The SBA OIG pointed out that the 2015 National Defense Authorization Act, which allowed WOSBs to receive sole source contracts, also required the SBA to implement a formal certification program for WOSBs and EDWOSBs.  However, although the SBA implemented the sole source authority in October 2015, “SBA has not issued regulations pertaining to a certification progress for the Program.”  An SBA official interviewed by the SBA OIG “estimated that it will take at least another year to actually implement a certification process.”

Citing the plain language of the 2015 NDAA, SBA OIG repeated an opinion it has previously expressed–that it is against the law to award WOSB or EDWOSB sole source contracts to self-certified companies.  “OIG firmly contends that the enabling legislation limited eligibility for sole-source contracts to certified entities,” the SBA OIG wrote.  The SBA OIG report notes that the SBA’s government contracting leadership disagrees with this conclusion, but doesn’t explain the leadership’s legal rationale for doing so.

This isn’t the first time that an oversight body has questioned whether WOSB and EDWOSB self-certification may be causing ineligible companies to win set-aside and sole source contracts.  Just last summer, the GAO concluded that WOSB and EDWOSB self-certification may allow “potentially ineligible businesses” to receive contracts.  In a 2015 report, the SBA OIG found that 15 of 34 WOSB set-aside awards were improper.   The same year, the SBA OIG pushed the SBA to quickly implement a formal certification program, stating that self-certification “exposes the program to abuse.”  Two years earlier, the NASA Inspector General issued a report suggesting that incorrect WOSB self-certifications may be pervasive.

The 2015 NDAA became law on December 19, 2014.  We’re approaching four years since Congress eliminated WOSB self-certification.  But despite repeated pushes from watchdogs like GAO and SBA OIG, the SBA has yet to even propose regulations to implement a government-wide WOSB and EDWOSB certification program.

I cut the SBA some slack early on, because there’s no doubt that implementing a brand new certification program is a complex process, requiring careful thought and a thorough understanding of potential options and resources.  But enough is enough.  At this point, I can only conclude that despite repeated reports about pervasive problems with self-certification, implementing the WOSB certification program simply isn’t a priority for the SBA.  That’s a shame because reports like the one the SBA OIG issued yesterday make clear that WOSB self-certification just isn’t working well.

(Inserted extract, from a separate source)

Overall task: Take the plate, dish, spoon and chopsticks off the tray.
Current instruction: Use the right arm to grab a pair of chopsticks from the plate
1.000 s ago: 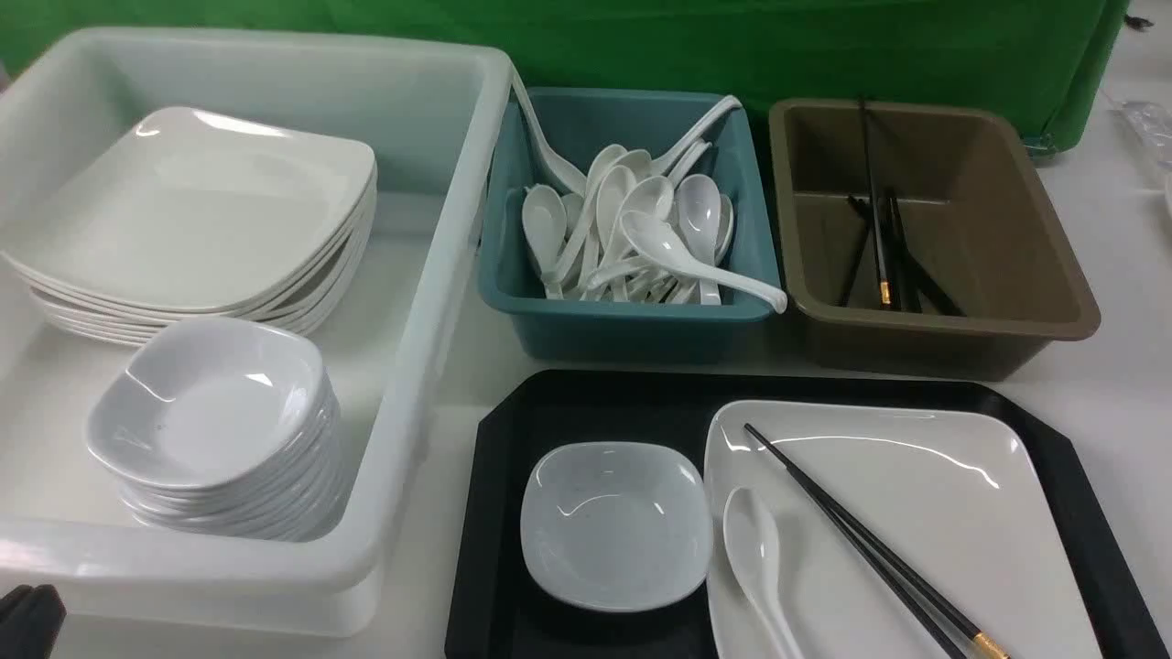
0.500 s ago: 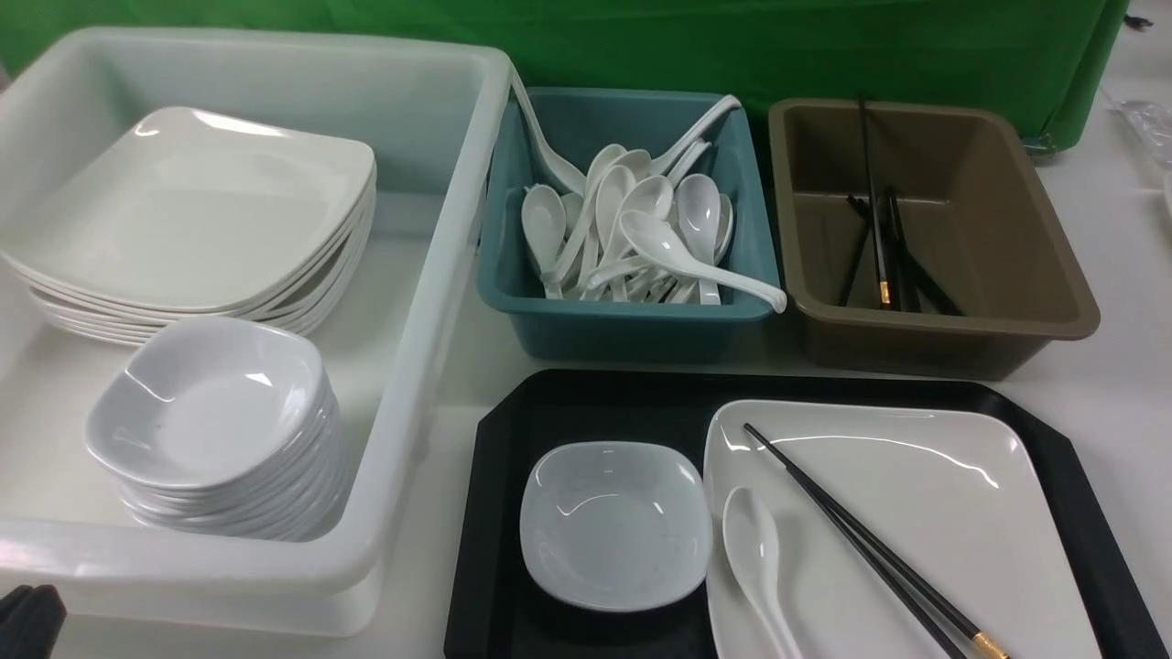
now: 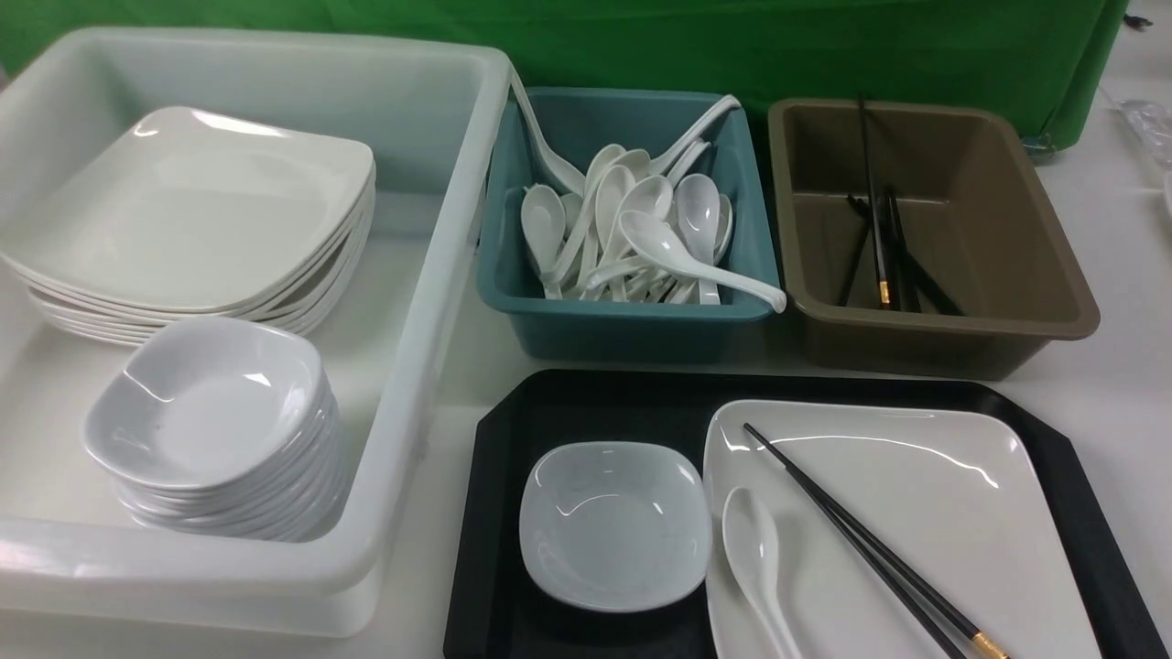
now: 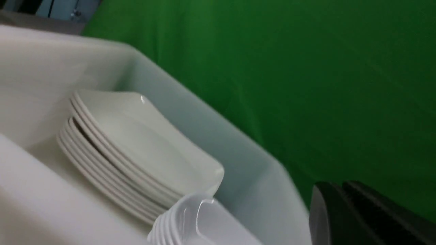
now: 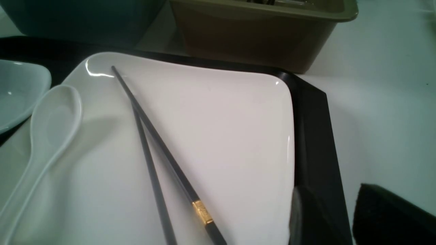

A cynic might wonder if the SBA is dragging its feet because requiring WOSB certification could torpedo the Government’s already-low WOSB goaling achievements.  I doubt that’s the case–I bet the SBA’s hesitance is probably more about the significant time and resources and time needed to implement the certification program.

I’m also not sure that the Small Business Act, as amended by the 2015 NDAA, requires the government to discontinue counting self-certified WOSBs for goaling purposes.  As I read it, the statute very clearly prohibits set-aside and sole source contracts from being awarded to self-certified companies, but doesn’t necessarily preclude the government from counting self-certified companies toward its annual goals.  It will be interesting to see what the SBA’s lawyers make of it.

I’ve long predicted that a formal certification program ultimately will increase WOSB awards.  If I were a Contracting Officer, I’d be tempted to skimp on WOSB contracts because of the added administrative burden involved in checking for supporting documents, as well as a lack of confidence that self-certified bidders truly qualify.  A formal certification program will eliminate the additional administrative requirement while giving Contracting Officers much-needed assurances their WOSB awardees really are eligible.